Click here to Skip to main content
65,938 articles
CodeProject is changing. Read more.
Articles / database

Cross-Tabulation (Pivot Tables) with MySQL

0.00/5 (No votes)
10 Apr 2012CPOL4 min read 66.3K  
Example of using code-based query generation, transposition, cross-tabulation, and normalized data to produce a query result that can feed a simple chart from data which was not originally designed with reporting or charting in mind.

Overview

So in my years being trained on data architecture and database design, I learned to “normalize, normalize, normalize”. Unfortunately, normalization doesn’t lend itself to very simple statistical calculations–such as those used to generate graphs or a statistical scorecard.

My Problem

In the case of Angel, I’ve normalized the hell out of the data.
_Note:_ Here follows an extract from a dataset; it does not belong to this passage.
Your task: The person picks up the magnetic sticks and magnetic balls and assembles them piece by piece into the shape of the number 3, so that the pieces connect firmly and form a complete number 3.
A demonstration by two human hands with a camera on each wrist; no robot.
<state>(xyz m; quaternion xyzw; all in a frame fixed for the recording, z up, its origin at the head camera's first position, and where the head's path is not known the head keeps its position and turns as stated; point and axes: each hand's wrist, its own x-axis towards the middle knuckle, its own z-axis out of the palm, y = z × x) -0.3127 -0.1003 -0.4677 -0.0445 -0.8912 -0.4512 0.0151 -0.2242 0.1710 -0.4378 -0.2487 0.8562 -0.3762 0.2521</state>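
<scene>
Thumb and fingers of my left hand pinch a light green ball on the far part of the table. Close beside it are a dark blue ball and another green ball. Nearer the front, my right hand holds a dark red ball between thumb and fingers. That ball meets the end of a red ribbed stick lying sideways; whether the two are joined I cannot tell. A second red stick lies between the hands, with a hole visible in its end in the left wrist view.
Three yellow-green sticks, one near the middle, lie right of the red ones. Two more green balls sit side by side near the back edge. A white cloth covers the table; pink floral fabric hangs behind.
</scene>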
Now it comes down to needing to report on that data. At first, my reporting attempts were terrible–tons of nested loops, many queries, etc. Then after I spoke to a colleague of mine at work, he said "If I was running on an SAS Mainframe, the work would already be done for me using a function called “PROC TABULATE”." He sort of dated himself by saying that, but I won't hold it against him. :)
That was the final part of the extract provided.